Though Elizabeth Morse Genius, the first child and only
daughter of Charles Hosmer Morse, grew up in luxury, she inherited
not only great wealth but a profound family tradition of industry
Her father's life was a 19th-century rags-to-riches tale of
American success. Charles Hosmer Morse began his career in his
native state of Vermont in 1850 as a $50-a-year apprentice for a
manufacturer of the scales so essential to all forms of commerce in
the rapidly growing American economy. His rise was rapid: In 1855
he was transferred to New York as a clerk and salesman. Two years
later he was sent to Chicago to assist in establishing the firm
Fairbanks & Greenleaf, in which he became a partner in 1862. In
1866, he founded Fairbanks, Morse & Company in Cincinnati, and
in 1869, Morse returned to Chicago to take over from Mr. Greenleaf,
whose health was failing. When the great fire broke out there on a
Sunday evening in 1871, the firm's offices were burned to the
ground. But by Tuesday, using charred books and papers rescued from
the office safe, Fairbanks, Morse & Company was up and running.
As Chicago prospered in the decades after the fire, so did Morse's
company, which expanded into the manufacture and sale of products
from engines to windmills to warehouse trucks and coffee mills --
and, always, scales.
In his later years, Charles Hosmer Morse began to spend his
winters in Florida, becoming one of the pillars of Winter Park,
where he quietly established a style of philanthropy that would be
followed by his daughter and his grandson Richard M. Genius, Jr. He
gave Winter Park its first town hall -- on the condition that his
gift remain anonymous during his lifetime -- and donated land for
its Central Park -- with the stipulation that it remain parkland
forever. When he died in 1921, a friend wrote to Elizabeth, "He had
a character that will be an inspiration to his children, his
grandchildren, and his great-grandchildren for years to come."

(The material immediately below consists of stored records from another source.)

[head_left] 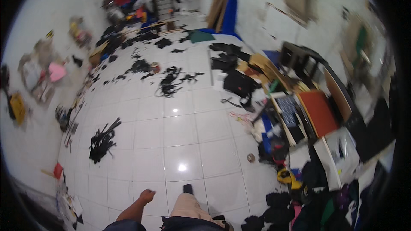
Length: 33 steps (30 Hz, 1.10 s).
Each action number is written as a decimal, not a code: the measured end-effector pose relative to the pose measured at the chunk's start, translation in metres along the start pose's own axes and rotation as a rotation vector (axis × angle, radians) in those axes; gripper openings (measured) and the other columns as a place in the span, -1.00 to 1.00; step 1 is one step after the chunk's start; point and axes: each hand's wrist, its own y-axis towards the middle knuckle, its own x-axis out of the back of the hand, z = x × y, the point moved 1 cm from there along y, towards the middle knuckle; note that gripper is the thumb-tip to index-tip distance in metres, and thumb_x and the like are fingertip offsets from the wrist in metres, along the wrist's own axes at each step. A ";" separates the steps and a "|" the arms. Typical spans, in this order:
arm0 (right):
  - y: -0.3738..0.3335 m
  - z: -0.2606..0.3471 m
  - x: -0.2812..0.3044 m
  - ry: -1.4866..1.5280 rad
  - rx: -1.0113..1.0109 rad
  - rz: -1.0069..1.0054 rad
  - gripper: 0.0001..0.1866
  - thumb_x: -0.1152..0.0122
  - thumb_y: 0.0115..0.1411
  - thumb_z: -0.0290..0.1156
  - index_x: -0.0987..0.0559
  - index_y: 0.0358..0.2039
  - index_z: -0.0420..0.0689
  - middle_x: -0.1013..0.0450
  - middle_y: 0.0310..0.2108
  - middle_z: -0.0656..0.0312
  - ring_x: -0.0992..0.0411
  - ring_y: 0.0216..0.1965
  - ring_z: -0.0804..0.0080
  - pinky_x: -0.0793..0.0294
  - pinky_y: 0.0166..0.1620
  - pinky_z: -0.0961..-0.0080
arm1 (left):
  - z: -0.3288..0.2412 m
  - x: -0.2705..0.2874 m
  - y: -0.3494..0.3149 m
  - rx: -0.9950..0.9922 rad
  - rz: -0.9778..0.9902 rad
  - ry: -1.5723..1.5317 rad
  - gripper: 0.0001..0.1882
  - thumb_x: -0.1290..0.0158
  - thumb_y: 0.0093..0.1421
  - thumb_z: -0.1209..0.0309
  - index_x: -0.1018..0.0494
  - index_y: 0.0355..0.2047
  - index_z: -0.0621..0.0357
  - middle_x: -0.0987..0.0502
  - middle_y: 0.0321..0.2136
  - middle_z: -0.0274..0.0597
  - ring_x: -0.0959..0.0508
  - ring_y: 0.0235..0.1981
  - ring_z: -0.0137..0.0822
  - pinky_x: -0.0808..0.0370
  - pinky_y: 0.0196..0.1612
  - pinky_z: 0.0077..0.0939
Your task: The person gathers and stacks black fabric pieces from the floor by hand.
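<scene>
My left hand (147, 196) hangs low over the white tiled floor (147, 152), its fingers curled in and nothing showing in them. My right hand is out of the picture. Below, one of my legs in beige trousers (186, 205) steps forward with a dark foot. Closest to my left hand, farther out to the left, lies a heap of black strips (102, 143) on the tiles. More black strips (170, 83) and scraps are strewn farther ahead.
Along the right wall run piled boxes, a black bag (239, 84), an orange-red board (317, 112) and dark clothes (278, 207). A tape roll (251, 158) lies on the floor. Bags (34, 75) hang at left. Tall boards (220, 6) lean at the back, near steps (163, 4).
</scene>
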 end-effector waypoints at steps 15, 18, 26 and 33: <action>-0.125 0.593 -0.452 -0.325 0.431 0.461 -0.69 -0.13 0.22 -0.10 -0.57 -0.40 -0.10 -0.47 -0.59 0.26 -0.47 -0.49 0.45 -0.49 -0.46 0.43 | 0.210 0.172 -0.052 0.786 -0.091 -0.674 -0.63 -0.03 0.17 0.02 -0.46 -0.25 0.06 -0.47 -0.46 -0.24 -0.43 -0.50 -0.31 -0.37 -0.47 -0.28; -0.106 0.624 -0.473 -0.595 0.530 0.606 -0.59 -0.07 0.22 -0.02 -0.52 -0.26 -0.15 -0.44 -0.47 0.23 -0.37 -0.49 0.39 -0.42 -0.46 0.34 | 0.185 0.208 0.038 0.599 -0.150 -0.767 -0.63 -0.03 0.17 0.03 -0.46 -0.28 0.07 -0.47 -0.48 -0.27 -0.42 -0.52 -0.36 -0.35 -0.53 -0.38; -0.042 0.789 -0.526 -1.089 0.402 0.301 -0.63 -0.10 0.21 -0.03 -0.54 -0.41 -0.12 -0.42 -0.61 0.23 -0.42 -0.52 0.39 -0.46 -0.45 0.37 | 0.133 0.308 0.180 0.673 -0.229 -0.869 -0.61 -0.01 0.17 0.04 -0.46 -0.27 0.13 -0.47 -0.49 -0.23 -0.42 -0.54 -0.33 -0.35 -0.56 -0.37; -0.055 1.136 -0.814 -1.088 0.696 0.180 -0.51 -0.14 0.15 0.00 -0.56 -0.54 -0.25 -0.50 -0.59 0.07 -0.45 -0.60 0.30 -0.46 -0.46 0.32 | 0.102 0.407 0.285 0.774 -0.286 -1.106 -0.55 -0.03 0.17 0.01 -0.43 -0.21 0.17 -0.50 -0.45 -0.17 -0.45 -0.53 -0.26 -0.39 -0.52 -0.28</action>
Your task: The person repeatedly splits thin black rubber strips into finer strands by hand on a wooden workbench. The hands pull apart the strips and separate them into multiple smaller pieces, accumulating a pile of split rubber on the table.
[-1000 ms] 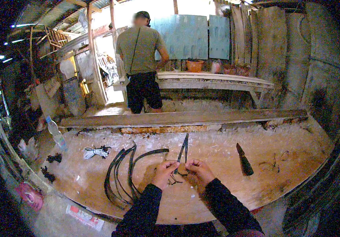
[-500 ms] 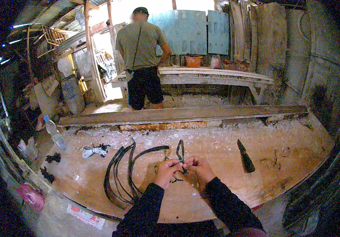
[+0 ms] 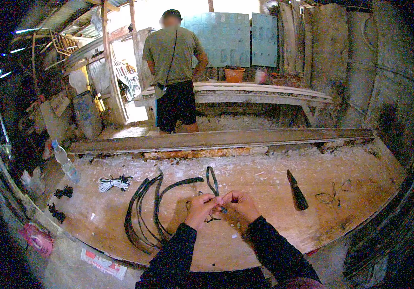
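A dark strip is rising in a narrow loop (image 3: 215, 184) just beyond my fingertips, its lower part disappearing between them. My left hand (image 3: 201, 211) and right hand (image 3: 242, 205) are pinching it side by side, thumbs and forefingers closed. The strip is looking thin, flat and flexible. Longer black straps (image 3: 157, 207) are curving on my left across the scuffed, speckled wooden tabletop (image 3: 274, 245); a dark tapered piece (image 3: 297, 192) is lying to my right.

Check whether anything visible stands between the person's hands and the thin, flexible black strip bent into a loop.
Nothing visible does: the left hand and right hand pinch the thin black looped strip near its lower end. The long, curved black strips lie left of it, out of the way.
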Tool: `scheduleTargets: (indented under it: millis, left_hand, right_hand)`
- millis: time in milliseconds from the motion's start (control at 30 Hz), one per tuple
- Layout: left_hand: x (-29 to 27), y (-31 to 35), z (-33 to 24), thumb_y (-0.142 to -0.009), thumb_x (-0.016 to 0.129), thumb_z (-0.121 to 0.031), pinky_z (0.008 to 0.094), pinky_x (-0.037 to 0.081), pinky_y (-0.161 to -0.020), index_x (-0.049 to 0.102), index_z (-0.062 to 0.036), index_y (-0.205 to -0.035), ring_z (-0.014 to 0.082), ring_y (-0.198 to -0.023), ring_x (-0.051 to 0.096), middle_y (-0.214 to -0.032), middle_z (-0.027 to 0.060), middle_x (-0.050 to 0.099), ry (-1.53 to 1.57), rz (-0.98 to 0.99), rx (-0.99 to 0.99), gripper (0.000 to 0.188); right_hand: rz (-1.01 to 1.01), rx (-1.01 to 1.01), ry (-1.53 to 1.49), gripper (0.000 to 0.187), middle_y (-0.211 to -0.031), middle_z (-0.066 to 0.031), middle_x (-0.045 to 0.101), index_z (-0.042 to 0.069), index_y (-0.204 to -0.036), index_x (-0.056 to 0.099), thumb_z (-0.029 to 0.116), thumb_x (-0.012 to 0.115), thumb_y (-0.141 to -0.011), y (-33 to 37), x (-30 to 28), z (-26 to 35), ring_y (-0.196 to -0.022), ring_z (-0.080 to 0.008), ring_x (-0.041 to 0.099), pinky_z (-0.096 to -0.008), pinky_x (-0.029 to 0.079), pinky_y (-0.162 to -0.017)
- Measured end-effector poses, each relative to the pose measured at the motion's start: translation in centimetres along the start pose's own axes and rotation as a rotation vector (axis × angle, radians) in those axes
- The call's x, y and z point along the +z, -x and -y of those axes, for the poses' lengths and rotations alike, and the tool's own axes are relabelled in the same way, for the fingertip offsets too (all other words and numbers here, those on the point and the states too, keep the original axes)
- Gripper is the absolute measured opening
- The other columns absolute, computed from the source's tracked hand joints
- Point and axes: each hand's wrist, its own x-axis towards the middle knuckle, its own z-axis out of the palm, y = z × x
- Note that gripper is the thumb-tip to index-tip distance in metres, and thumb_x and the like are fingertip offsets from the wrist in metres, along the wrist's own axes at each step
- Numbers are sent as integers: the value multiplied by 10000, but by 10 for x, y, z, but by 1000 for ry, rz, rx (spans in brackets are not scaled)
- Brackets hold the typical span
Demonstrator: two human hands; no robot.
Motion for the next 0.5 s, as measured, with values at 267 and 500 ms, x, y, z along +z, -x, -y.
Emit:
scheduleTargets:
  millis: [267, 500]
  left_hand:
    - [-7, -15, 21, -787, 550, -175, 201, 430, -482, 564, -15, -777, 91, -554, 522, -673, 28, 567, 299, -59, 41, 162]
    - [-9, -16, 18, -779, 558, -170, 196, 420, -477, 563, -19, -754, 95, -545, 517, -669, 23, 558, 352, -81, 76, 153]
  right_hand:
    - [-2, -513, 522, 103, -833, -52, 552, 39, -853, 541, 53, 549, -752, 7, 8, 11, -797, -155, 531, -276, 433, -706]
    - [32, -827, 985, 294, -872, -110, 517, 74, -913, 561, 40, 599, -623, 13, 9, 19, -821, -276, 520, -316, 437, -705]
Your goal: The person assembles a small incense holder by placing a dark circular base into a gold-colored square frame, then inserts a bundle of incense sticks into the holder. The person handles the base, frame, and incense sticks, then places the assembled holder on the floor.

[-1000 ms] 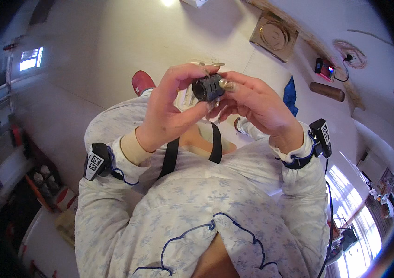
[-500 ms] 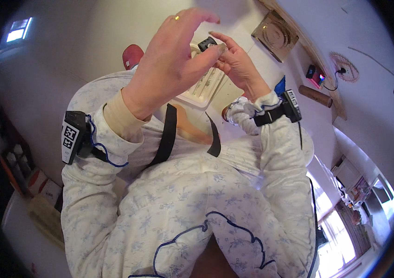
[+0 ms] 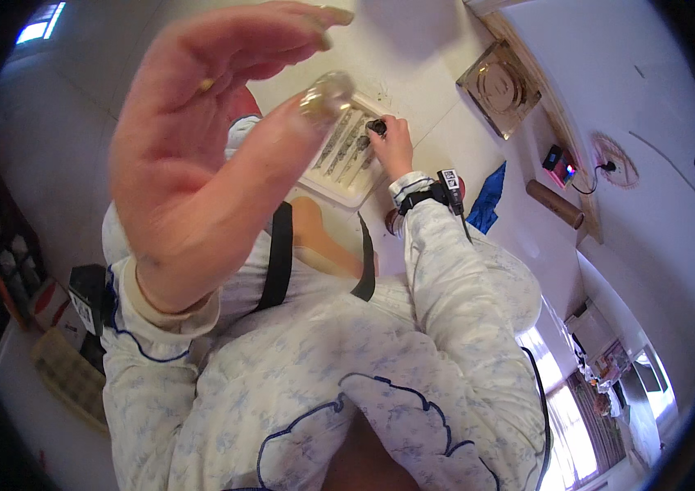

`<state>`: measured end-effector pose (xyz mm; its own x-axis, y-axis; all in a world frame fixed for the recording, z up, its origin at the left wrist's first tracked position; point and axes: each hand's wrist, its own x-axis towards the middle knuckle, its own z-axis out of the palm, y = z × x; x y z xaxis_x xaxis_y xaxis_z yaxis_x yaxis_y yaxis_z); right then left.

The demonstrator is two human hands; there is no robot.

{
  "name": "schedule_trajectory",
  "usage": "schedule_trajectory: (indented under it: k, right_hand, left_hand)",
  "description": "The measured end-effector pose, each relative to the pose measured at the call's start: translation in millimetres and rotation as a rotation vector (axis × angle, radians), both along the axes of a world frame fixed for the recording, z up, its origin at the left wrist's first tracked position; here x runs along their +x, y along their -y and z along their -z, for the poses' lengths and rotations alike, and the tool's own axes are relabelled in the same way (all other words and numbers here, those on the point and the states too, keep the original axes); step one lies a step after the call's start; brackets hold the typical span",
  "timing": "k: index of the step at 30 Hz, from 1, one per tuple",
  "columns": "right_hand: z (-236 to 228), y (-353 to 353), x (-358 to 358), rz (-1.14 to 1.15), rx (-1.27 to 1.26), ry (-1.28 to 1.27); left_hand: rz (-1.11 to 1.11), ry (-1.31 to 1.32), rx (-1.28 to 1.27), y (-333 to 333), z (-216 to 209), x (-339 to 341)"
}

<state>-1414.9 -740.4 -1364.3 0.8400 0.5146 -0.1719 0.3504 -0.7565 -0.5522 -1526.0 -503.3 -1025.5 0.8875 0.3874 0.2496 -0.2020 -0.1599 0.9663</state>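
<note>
My left hand [image 3: 192,164] is raised close in front of me, fingers curled over and thumb apart, with nothing between them. On the floor ahead lies a cream plastic tray [image 3: 346,196] with long slots, where rows of small dark pieces [image 3: 337,154] sit. Over the tray's right side, my right hand [image 3: 396,147] pinches a small black part [image 3: 377,127] whose kind I cannot make out. The left hand covers part of the tray's far left side.
Two black straps [image 3: 281,258] hang near my lap. Beyond the right hand are a blue crumpled piece [image 3: 488,199], a brown cylinder [image 3: 554,203], a small lit device [image 3: 558,166] and a shiny square box [image 3: 500,88] along the wall.
My hands have moved apart. The right one has gone down to the tray with the black part; the left has come nearer to me, moving left.
</note>
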Motion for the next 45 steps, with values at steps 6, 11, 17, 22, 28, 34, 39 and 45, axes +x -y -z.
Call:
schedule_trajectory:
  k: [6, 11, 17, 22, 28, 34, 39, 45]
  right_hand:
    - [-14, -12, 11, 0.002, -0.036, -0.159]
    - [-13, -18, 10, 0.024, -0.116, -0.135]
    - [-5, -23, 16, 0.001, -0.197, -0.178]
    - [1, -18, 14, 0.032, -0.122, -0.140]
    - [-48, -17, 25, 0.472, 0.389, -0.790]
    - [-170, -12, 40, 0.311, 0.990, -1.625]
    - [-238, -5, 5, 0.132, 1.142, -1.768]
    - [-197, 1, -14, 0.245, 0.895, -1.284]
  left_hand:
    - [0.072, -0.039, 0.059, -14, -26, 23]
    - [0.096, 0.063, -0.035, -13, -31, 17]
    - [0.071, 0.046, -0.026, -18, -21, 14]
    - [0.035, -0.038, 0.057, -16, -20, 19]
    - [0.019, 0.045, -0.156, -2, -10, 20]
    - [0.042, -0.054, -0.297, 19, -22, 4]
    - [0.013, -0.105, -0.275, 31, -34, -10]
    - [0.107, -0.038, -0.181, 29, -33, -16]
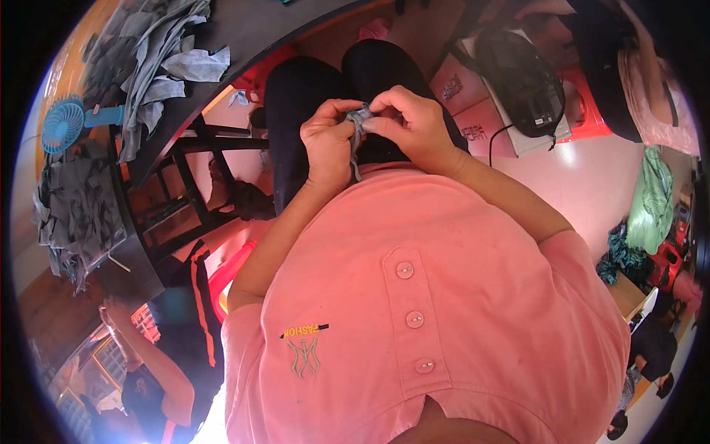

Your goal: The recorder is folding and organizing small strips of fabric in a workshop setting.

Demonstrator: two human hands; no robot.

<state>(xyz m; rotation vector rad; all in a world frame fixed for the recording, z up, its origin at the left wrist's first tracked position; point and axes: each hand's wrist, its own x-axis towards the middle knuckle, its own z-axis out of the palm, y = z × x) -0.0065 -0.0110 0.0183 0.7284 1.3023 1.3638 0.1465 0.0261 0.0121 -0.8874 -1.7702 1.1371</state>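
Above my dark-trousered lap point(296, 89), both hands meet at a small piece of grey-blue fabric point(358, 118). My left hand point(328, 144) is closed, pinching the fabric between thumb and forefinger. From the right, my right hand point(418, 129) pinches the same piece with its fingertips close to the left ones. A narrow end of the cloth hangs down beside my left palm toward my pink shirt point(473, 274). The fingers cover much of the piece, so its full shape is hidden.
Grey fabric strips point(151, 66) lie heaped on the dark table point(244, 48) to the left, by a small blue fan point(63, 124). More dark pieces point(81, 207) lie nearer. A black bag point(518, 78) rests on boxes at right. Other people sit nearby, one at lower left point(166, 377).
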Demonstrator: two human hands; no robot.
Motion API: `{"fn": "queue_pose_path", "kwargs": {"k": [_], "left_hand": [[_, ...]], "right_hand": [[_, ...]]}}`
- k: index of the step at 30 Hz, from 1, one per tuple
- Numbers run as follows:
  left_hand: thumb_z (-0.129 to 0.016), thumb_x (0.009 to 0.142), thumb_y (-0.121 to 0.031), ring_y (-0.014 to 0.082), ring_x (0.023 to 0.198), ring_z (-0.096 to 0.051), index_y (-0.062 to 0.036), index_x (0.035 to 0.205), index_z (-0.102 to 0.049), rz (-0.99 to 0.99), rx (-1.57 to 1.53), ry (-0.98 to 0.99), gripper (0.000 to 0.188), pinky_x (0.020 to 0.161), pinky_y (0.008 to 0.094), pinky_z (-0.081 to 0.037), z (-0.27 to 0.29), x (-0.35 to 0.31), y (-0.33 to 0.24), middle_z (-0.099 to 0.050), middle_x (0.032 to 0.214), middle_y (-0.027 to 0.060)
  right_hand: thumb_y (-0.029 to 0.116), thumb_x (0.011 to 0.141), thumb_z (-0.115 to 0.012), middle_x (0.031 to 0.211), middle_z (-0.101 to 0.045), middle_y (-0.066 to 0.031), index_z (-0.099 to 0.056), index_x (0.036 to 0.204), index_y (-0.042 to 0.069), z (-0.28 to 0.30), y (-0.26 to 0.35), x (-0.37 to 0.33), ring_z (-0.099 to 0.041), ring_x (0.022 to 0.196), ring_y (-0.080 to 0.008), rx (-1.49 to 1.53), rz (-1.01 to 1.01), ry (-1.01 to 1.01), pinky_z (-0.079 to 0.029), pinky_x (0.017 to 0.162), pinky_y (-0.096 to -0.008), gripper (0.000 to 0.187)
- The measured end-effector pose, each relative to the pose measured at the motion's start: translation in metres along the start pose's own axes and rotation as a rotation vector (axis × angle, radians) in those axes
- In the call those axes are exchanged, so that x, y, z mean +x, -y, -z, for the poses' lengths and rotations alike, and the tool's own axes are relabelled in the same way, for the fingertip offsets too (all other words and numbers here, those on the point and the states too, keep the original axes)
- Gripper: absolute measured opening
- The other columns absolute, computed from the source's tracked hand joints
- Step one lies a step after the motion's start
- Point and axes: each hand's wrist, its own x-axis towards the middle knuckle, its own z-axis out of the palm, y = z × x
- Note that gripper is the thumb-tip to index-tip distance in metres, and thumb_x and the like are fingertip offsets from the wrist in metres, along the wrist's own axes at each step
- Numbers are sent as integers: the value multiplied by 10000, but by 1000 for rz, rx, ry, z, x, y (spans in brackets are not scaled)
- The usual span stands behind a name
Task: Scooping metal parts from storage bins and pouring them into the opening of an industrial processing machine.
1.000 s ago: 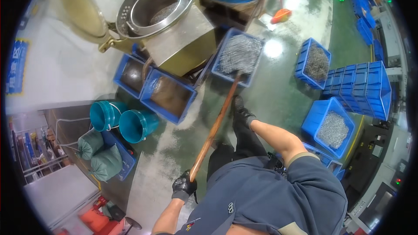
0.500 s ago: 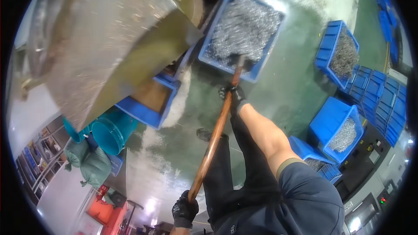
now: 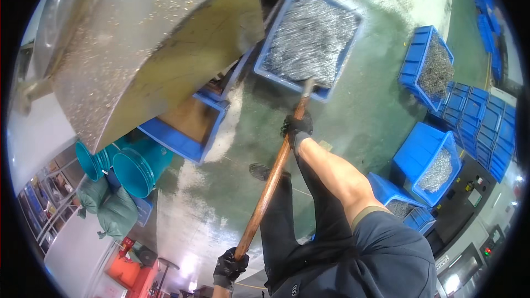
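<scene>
A shovel [image 3: 273,181] with a long brown wooden handle slants away from me. My right hand [image 3: 297,126], in a dark glove, is wrapped round the handle below its metal socket. Gripping the handle's near end at lower left is my left hand [image 3: 231,267], also gloved. The socket reaches over the near rim of a blue bin [image 3: 261,66]. That bin is heaped with shiny, thin metal pieces [image 3: 309,36], blurred and too small to name. The shovel's blade cannot be made out among them.
A large metal hopper or chute [image 3: 182,66], specked with bits, fills the upper left. Below it sit a blue tray [image 3: 171,142] and teal buckets [image 3: 135,171]. Blue bins of metal pieces [image 3: 415,66] and stacked blue crates [image 3: 480,116] line the right.
Both hands and the shovel have drawn back slightly toward me, its socket now nearer the bin's near rim. The metal pieces look more streaked, and the hopper sits differently in view.
</scene>
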Motion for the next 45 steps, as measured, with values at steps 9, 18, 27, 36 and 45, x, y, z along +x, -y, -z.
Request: {"fn": "queue_pose_path", "kwargs": {"k": [9, 18, 27, 36, 45], "left_hand": [[-733, 852, -146, 75, 574, -552, -52, 1085, -672, -219, 562, -142, 259, 538, 244, -456, 35, -14, 35, -630, 721, 0], [-723, 770, -329, 363, 779, -683, -54, 1027, -662, -439, 992, -300, 382, 693, 411, -554, 50, -30, 42, -700, 842, 182], [-644, 805, -339, 371, 777, -680, -115, 1014, -684, -471, 1094, -423, 309, 707, 461, -553, 60, -32, 58, -698, 832, 173], [-606, 818, -316, 356, 756, -682, -162, 1001, -688, -501, 1132, -495, 253, 699, 470, -550, 80, -104, 74, -703, 841, 147], [-599, 818, -328, 346, 763, -681, -185, 983, -690, -615, 1123, -557, 236, 711, 458, -549, 127, -234, 96, -705, 819, 132]], "right_hand": [[113, 891, -601, 601, -513, -34, -557, 819, 90, 7, -32, -22, -469, 419, -177, -57, 46, -38, -401, 393, -329, 88], [99, 886, -591, 617, -526, -39, -571, 851, 80, 12, -40, -59, -499, 458, -185, -23, 52, 47, -439, 433, -322, 44], [157, 865, -647, 610, -521, -17, -615, 847, 84, -1, -42, -81, -497, 462, -166, 94, -42, 138, -458, 443, -319, 82], [199, 945, -561, 609, -517, -48, -596, 882, 49, -24, -9, -194, -528, 492, -206, -41, 74, 201, -467, 463, -332, 166], [25, 820, -637, 654, -538, -57, -546, 841, 59, -28, 17, -320, -512, 480, -194, 147, 275, 218, -477, 451, -334, 99]]}}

Regardless of where he lived, Charles Hosmer Morse remained
loyal to Chicago. He retained Edwin M. Ashcraft's Chicago law firm
for his business and personal affairs. This relationship has lasted
until the present day. Ashcraft's son Raymond represented Elizabeth
Morse Genius and her son Richard M. Genius, Jr. Raymond's
son-in-law William H. Alexander continued that representation, and
became The Elizabeth Morse Genius Charitable Trust's first
individual co-trustee. James L. Alexander, William's son, took on
that role in 1997, upon his father's death.
Loyalty was a hallmark of the Morse and Genius families. Both
had long-standing relationships with two Chicago banks --
Continental Illinois Bank & Trust Company (which became Bank of
America, N.A.) and First National Bank of Chicago (which became
JPMorgan Chase Bank, N..A.). In fact, as a young man, Richard M. Genius, Jr.,
worked as a clerk in First National Bank's service unit. Bank of
America, N.A. continues to serve as the corporate co-trustee of The
Elizabeth Morse Genius Charitable Trust.
Though she spent time in Florida, Elizabeth Morse's life was
rooted in Chicago, where she was born in 1872. Her family lived in
Kenwood, on Chicago's then-fashionable south side. Their 20-room
mansion, built by a prominent architect in cutting-edge
Richardsonian Romanesque style, was filled with custom-made arts
and crafts furniture, Tiffany glass, and paintings by artists
ranging from Albert Bierstadt to American impressionists such as
Edward Duffner, Guy Wiggins, and John Carlson.
After graduating from a private girl's school, where she studied
music and painting and became a competent amateur painter,
Elizabeth spent a year in Europe. She followed this with two years
at Wellesley College, from which she received a degree in art.
Always close to her father, she continued to live at home, and
became his hostess after her mother's death in 1903. When she
married Dr. Richard M. Genius in 1905, the Chicago mansion was
Charles Hosmer Morse's wedding present to the newlyweds.
The Geniuses had two children, Richard, born in 1908, and
Jeannette, born 1909. The children spent summers on a Vermont farm,
where their simple pleasures included long walks and horseback
rides through the countryside. Winters found them in Florida, but
Chicago remained home.
Family was central to Elizabeth Morse Genius, and motherhood was
all-important to her. When her daughter was taken ill with
influenza in March 1928, Elizabeth became literally sick with
worry. It was pneumonia that caused Elizabeth's death, but her
obituary suggested that worry about her daughter's health was "one
of the factors that prevented Mrs. Genius' recovery."
For Richard, a young man of 20, his mother's death was a
devastating blow. Her spirit and memory guided him throughout his
life, laying the foundation for his personal commitment to high
principle and integrity. When he died in 1992, his legacy was
dedicated to the mother he had loved so much and who had had such a
strong influence on his life. The Elizabeth Morse Charitable
Trust is the result of that love and influence.